Chez Jean-François Bastien (Tome troisième. Tome quatrièmep. 82).



CHAPITRE XXIV.

Il s’échauffe de plus en plus.


Le roi Guillaume, dit mon oncle Tobie, s’adressant à Yorick, — fut si terriblement irrité contre le comte de Solme, de ce qu’il avoit désobéi à ses ordres, qu’il lui défendit de paroître devant lui, et qu’il ne consentit à le voir que plusieurs mois après. »

« J’ai bien peur, répondit Yorick, que monsieur Shandy ne soit aussi irrité contre le caporal, que le roi Guillaume le fut contre le pauvre comte.
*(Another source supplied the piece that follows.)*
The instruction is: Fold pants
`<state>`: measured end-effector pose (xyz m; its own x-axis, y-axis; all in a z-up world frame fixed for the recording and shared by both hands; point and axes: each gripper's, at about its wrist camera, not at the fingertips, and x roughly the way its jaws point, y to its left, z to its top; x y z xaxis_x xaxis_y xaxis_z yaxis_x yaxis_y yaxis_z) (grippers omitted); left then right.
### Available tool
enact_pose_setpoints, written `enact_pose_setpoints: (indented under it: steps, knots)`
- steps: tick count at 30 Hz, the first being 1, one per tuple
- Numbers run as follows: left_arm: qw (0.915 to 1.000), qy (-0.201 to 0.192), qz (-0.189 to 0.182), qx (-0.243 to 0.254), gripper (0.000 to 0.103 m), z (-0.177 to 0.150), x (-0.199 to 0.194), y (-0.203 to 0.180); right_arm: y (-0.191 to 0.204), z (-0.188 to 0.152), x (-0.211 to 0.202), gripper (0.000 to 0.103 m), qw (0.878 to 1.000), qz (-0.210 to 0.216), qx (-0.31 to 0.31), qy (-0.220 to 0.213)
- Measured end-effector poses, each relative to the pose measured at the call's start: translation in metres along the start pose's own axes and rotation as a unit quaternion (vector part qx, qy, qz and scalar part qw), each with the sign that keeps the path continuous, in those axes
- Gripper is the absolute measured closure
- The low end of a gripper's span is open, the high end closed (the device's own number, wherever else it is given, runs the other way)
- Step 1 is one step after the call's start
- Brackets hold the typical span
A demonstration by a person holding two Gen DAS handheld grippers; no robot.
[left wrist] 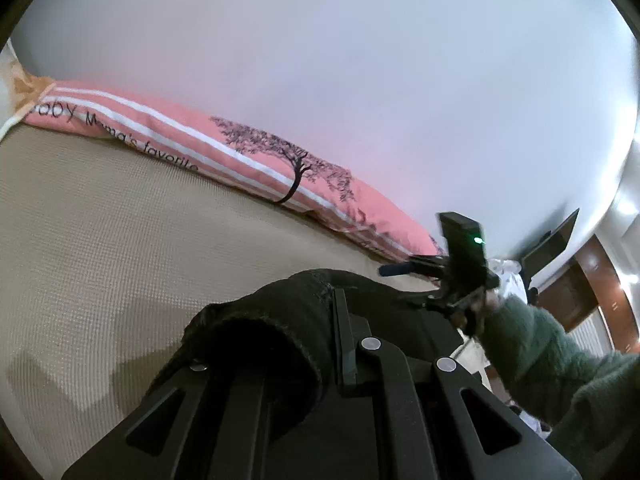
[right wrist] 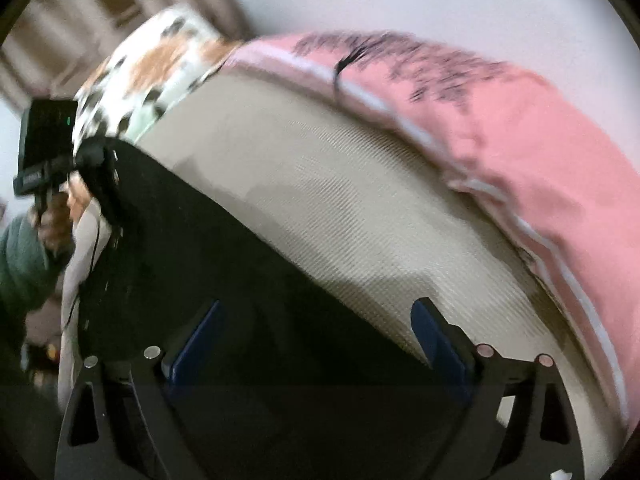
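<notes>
Early stage: left gripper (left wrist: 344, 336) clamped on black pants (left wrist: 280, 320), lifting an edge off bed (left wrist: 100, 240); right gripper (right wrist: 316, 344) wide, empty. Folds remain.

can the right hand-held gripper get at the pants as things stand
Probably yes. The right hand-held gripper is open, its fingers straddling the black pants on the bed, with nothing between them and the cloth.
</notes>
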<state>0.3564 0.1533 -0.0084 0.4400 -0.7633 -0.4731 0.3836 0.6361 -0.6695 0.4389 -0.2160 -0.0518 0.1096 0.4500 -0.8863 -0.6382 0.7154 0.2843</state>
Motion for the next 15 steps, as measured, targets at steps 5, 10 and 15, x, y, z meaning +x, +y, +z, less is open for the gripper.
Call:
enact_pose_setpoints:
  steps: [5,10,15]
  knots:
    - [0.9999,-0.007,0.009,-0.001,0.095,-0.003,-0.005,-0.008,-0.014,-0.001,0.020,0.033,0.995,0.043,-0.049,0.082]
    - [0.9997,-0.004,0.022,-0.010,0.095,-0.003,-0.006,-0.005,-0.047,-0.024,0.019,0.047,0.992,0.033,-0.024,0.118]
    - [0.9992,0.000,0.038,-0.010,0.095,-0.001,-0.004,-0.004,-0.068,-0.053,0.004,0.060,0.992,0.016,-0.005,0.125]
Mais, continua-t-il, il seroit bien dur pour le caporal, dont la conduite a été si diamétralement opposée à celle du comte de Solme, de n’obtenir pour récompense que la même disgrâce. — Ces exemples-là ne sont que trop fréquens dans le monde. » —

« J’aimerois mieux, s’écria mon oncle Tobie en se levant, j’aimerois mieux faire jouer la mine, faire sauter mes fortifications, mon château, et m’ensevelir avec le caporal sous leurs ruines, que d’être témoin d’une telle indignité. » — Le caporal fit à son maître une demi-révérence ; — mais si affectueuse et si reconnoissante, qu’une révérence entière en auroit moins dit.